▶ [YOUR OBJECTIVE]
When you transcribe the data below, reproduce every line exactly and leave each picture out.

Segment Start: INFORMATION SUPPLIED

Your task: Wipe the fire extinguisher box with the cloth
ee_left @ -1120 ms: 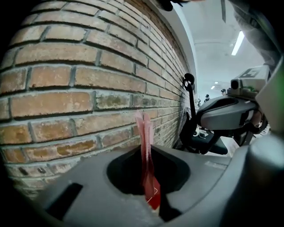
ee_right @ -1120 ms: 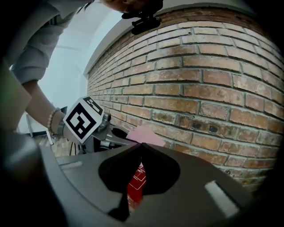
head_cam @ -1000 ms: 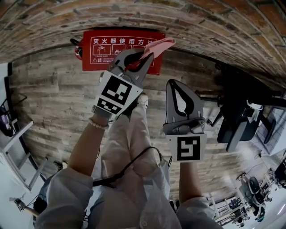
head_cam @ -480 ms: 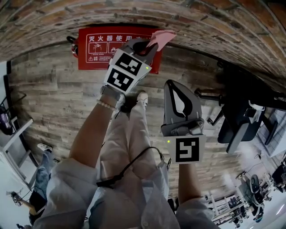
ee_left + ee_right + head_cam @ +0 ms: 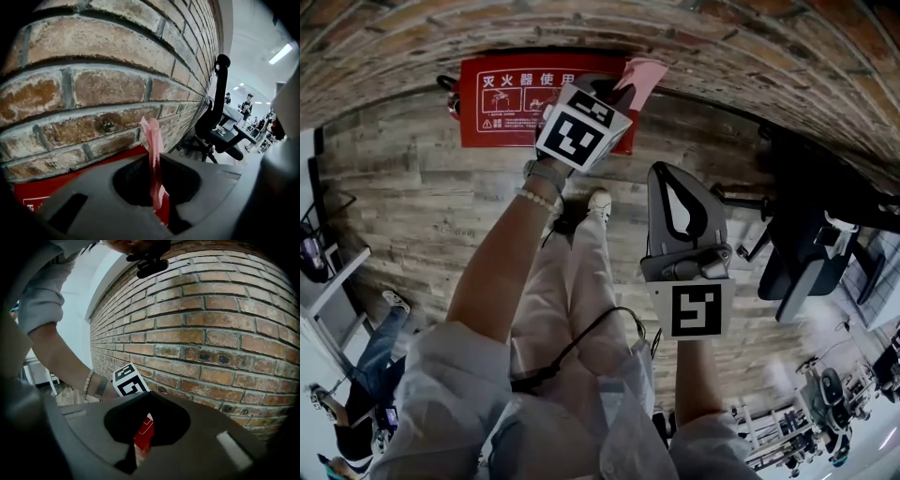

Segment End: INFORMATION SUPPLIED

▶ [SOLUTION TO THE PROBLEM]
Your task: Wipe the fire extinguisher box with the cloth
ee_left @ -1120 ms: 
ee_right @ -1120 ms: 
head_cam @ -1000 ms: 
head_cam @ -480 ms: 
ee_left + ee_right + head_cam @ +0 ms: 

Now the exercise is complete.